## Exercise details:
Print, in exact form, the lines below from the one containing "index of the" through the one containing "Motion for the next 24", and omit all others.

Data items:
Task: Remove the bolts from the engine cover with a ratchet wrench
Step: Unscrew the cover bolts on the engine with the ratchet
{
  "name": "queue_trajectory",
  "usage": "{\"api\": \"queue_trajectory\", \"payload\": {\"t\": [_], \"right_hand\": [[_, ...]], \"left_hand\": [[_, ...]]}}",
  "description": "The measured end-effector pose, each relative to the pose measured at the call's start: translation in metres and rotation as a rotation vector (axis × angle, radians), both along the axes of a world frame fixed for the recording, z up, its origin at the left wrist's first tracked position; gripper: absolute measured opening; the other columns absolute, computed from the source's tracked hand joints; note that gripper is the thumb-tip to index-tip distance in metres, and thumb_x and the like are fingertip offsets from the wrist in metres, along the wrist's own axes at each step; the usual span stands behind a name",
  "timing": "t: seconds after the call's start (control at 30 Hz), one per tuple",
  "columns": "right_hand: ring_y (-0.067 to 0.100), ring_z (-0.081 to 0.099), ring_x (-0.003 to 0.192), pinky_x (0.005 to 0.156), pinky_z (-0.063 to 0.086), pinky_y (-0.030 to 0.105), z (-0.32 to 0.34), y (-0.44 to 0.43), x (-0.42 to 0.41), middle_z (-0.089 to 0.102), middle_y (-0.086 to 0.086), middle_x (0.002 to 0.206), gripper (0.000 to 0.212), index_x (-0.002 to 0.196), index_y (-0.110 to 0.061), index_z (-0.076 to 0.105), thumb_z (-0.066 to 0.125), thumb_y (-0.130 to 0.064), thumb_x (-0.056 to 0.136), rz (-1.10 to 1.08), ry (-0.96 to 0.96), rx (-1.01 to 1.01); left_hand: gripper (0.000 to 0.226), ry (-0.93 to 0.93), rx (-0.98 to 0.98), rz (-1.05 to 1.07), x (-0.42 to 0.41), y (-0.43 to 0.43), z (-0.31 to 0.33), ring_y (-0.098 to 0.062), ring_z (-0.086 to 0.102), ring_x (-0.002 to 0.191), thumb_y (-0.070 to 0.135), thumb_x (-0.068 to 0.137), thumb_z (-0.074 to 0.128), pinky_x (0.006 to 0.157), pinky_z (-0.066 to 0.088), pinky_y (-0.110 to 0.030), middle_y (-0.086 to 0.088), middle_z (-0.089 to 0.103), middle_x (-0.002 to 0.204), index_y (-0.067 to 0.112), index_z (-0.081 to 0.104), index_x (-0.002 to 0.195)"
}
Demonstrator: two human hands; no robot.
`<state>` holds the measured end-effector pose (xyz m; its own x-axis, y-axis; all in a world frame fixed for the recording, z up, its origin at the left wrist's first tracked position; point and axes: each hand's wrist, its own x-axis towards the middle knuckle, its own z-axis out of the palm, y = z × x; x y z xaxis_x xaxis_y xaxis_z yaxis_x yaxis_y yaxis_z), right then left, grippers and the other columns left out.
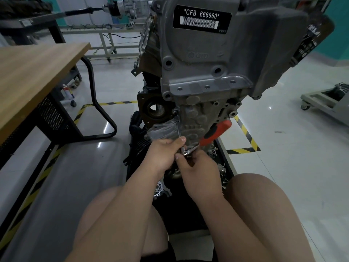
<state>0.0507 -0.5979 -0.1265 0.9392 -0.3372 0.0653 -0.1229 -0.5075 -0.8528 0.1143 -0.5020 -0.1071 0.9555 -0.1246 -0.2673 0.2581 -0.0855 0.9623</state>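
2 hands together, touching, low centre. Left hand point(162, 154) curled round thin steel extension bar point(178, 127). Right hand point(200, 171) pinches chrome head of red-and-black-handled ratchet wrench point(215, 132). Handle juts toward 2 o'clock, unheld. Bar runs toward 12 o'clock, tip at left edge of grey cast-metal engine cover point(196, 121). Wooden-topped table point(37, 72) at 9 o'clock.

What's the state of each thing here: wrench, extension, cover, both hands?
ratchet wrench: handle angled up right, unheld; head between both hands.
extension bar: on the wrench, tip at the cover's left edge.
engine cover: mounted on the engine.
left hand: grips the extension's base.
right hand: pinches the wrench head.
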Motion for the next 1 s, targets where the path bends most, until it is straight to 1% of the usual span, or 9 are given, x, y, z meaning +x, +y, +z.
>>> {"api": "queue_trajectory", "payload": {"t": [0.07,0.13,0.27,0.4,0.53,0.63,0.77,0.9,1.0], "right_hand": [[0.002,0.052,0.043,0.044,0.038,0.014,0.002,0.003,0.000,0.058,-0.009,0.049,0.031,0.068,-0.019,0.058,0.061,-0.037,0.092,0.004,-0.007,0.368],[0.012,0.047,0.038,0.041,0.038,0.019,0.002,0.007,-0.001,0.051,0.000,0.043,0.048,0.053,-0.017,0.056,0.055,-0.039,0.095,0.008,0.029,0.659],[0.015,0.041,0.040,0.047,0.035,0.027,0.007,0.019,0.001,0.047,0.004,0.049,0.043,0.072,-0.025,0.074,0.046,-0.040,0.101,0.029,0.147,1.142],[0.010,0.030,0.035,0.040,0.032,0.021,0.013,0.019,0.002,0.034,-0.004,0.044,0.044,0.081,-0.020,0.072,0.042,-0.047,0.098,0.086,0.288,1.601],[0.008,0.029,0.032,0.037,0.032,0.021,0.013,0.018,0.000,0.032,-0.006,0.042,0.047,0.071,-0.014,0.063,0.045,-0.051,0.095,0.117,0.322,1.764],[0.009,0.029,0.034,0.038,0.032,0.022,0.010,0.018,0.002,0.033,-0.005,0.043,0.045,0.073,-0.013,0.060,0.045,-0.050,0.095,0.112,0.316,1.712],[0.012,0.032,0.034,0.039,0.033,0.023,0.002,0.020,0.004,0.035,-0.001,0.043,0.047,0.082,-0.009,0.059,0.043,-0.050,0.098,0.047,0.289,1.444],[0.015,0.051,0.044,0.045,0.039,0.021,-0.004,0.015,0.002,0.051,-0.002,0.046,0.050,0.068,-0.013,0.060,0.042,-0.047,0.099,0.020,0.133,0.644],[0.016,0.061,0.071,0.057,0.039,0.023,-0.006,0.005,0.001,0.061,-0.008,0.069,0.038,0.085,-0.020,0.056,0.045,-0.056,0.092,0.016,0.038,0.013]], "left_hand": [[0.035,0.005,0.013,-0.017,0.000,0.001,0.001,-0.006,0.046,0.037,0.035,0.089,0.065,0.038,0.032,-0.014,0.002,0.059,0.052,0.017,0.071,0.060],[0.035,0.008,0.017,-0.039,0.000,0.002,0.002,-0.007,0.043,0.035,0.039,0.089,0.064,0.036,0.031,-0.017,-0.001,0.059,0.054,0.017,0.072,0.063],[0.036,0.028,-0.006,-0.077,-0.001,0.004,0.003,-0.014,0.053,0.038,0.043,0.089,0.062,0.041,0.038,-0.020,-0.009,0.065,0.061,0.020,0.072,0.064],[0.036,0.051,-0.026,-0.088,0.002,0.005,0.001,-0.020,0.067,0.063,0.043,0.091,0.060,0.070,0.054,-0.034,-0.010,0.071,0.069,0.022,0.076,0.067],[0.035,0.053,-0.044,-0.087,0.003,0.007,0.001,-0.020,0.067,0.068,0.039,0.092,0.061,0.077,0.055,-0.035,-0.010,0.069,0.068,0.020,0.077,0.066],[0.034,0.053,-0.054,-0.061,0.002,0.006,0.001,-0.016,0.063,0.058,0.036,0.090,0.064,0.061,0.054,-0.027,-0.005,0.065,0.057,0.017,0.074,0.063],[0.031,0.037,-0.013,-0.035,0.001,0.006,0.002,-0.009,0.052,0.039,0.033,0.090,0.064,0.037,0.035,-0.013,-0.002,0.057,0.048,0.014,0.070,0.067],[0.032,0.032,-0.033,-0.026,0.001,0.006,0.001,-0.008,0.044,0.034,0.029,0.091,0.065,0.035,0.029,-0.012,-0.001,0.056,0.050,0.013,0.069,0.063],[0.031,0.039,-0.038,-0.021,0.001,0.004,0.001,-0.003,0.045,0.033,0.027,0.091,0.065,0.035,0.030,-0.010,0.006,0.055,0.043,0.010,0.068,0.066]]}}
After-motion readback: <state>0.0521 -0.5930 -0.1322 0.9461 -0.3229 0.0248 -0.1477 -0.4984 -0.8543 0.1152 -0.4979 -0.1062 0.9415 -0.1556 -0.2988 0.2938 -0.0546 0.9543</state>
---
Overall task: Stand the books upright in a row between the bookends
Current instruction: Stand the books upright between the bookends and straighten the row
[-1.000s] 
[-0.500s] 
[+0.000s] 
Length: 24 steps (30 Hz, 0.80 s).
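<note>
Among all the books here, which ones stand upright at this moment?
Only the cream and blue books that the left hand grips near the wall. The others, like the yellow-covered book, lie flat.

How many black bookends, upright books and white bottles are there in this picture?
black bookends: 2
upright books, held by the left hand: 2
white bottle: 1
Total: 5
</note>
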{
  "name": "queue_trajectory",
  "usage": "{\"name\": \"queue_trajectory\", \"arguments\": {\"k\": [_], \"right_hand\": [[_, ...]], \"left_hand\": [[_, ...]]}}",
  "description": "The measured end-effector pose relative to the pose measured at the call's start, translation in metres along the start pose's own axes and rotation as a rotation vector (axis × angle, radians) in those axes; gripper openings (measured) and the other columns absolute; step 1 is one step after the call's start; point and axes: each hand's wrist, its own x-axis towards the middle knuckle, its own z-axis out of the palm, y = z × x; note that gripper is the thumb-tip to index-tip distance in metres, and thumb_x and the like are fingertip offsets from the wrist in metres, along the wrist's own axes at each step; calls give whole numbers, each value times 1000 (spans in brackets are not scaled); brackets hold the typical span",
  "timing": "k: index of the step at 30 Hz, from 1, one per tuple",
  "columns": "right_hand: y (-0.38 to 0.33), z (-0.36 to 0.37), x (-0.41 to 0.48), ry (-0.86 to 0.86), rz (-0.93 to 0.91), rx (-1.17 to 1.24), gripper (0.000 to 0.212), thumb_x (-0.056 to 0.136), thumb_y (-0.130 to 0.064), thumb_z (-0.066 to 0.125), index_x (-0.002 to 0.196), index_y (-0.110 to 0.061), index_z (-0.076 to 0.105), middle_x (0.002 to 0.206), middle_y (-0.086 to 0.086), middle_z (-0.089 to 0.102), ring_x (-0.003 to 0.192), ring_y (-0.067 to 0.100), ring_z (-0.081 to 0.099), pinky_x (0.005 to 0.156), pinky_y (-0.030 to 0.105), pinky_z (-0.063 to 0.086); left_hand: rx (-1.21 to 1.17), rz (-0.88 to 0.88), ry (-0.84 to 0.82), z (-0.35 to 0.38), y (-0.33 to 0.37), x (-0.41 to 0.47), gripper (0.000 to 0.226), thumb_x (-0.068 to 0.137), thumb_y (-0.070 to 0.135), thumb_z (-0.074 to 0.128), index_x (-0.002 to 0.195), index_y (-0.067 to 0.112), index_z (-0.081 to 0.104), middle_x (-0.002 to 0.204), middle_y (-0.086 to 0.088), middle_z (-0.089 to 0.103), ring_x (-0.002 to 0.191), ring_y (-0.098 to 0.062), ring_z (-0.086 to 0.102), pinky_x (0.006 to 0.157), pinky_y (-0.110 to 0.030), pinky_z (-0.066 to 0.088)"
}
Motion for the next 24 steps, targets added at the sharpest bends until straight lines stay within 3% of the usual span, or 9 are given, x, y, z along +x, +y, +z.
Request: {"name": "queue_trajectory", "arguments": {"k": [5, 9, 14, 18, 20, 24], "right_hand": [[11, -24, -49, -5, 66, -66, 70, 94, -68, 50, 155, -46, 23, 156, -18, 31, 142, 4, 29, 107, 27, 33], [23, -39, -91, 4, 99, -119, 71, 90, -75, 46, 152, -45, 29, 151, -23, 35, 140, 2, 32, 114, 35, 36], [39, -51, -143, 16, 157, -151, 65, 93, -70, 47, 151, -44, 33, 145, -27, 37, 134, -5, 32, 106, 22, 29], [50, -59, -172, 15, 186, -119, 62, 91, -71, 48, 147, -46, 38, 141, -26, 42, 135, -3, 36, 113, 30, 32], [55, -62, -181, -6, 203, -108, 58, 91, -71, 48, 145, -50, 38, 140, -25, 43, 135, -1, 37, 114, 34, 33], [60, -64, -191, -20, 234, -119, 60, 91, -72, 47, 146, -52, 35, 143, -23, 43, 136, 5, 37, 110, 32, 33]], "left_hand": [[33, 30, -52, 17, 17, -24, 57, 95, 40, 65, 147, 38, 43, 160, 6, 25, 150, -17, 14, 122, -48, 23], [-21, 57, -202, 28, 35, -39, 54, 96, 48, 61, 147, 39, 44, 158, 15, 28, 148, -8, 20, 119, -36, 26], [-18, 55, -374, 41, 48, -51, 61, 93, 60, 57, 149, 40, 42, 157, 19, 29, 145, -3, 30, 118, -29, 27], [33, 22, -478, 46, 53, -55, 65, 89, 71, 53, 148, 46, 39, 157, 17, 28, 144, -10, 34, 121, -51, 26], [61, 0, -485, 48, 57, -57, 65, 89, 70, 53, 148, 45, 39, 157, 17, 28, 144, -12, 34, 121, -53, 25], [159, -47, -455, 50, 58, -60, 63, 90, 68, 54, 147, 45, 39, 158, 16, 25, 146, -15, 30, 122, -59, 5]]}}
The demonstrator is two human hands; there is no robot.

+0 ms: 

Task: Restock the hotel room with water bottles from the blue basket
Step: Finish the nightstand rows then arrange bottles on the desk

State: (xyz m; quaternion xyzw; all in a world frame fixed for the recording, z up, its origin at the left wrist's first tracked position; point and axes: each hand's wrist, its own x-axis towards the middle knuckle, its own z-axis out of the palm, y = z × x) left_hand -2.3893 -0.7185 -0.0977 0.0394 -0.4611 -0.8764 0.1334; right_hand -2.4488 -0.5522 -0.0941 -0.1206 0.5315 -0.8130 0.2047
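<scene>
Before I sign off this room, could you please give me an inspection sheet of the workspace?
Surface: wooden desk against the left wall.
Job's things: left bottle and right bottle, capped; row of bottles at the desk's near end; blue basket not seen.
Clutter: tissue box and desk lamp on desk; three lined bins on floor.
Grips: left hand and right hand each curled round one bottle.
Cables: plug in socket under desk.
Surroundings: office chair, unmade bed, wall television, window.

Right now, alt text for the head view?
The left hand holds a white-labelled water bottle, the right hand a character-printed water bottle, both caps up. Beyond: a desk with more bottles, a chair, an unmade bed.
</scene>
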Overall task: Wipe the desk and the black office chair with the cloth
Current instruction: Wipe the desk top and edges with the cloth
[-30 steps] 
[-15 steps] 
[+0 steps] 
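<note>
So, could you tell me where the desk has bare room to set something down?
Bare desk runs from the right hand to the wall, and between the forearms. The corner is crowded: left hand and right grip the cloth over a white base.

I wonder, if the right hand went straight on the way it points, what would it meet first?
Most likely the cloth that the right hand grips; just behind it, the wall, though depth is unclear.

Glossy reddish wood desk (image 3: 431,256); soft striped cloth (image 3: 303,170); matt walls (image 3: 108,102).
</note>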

## Output for this exercise:
  "timing": "k: index of the step at 30 Hz, from 1, one per tuple",
  "columns": "right_hand: y (-0.38 to 0.33), z (-0.36 to 0.37), x (-0.41 to 0.48), ry (-0.86 to 0.86), rz (-0.93 to 0.91), rx (-1.17 to 1.24), gripper (0.000 to 0.212), thumb_x (-0.056 to 0.136), thumb_y (-0.130 to 0.064), thumb_z (-0.066 to 0.125), index_x (-0.002 to 0.196), index_y (-0.110 to 0.061), index_z (-0.076 to 0.105), middle_x (0.002 to 0.206), middle_y (-0.086 to 0.086), middle_z (-0.089 to 0.102), ring_x (-0.003 to 0.192), ring_y (-0.067 to 0.100), ring_z (-0.081 to 0.099), pinky_x (0.005 to 0.156), pinky_y (-0.030 to 0.105), pinky_z (-0.063 to 0.086); left_hand: rx (-1.21 to 1.17), rz (-0.88 to 0.88), ry (-0.84 to 0.82), z (-0.35 to 0.38), y (-0.33 to 0.37), x (-0.41 to 0.47), gripper (0.000 to 0.226), thumb_x (-0.068 to 0.137), thumb_y (-0.070 to 0.135), thumb_z (-0.074 to 0.128), index_x (-0.002 to 0.195), index_y (-0.067 to 0.112), index_z (-0.081 to 0.104), middle_x (-0.002 to 0.204), middle_y (-0.086 to 0.088), middle_z (-0.089 to 0.103), ring_x (-0.002 to 0.191), ring_y (-0.098 to 0.062), ring_z (-0.086 to 0.102), pinky_x (0.006 to 0.157), pinky_y (-0.110 to 0.030), pinky_z (-0.066 to 0.088)"
}
Motion for the next 24 steps, targets added at the sharpest bends until straight lines stay within 3% of the usual span, or 9 are given, x, y, z along +x, +y, +z.

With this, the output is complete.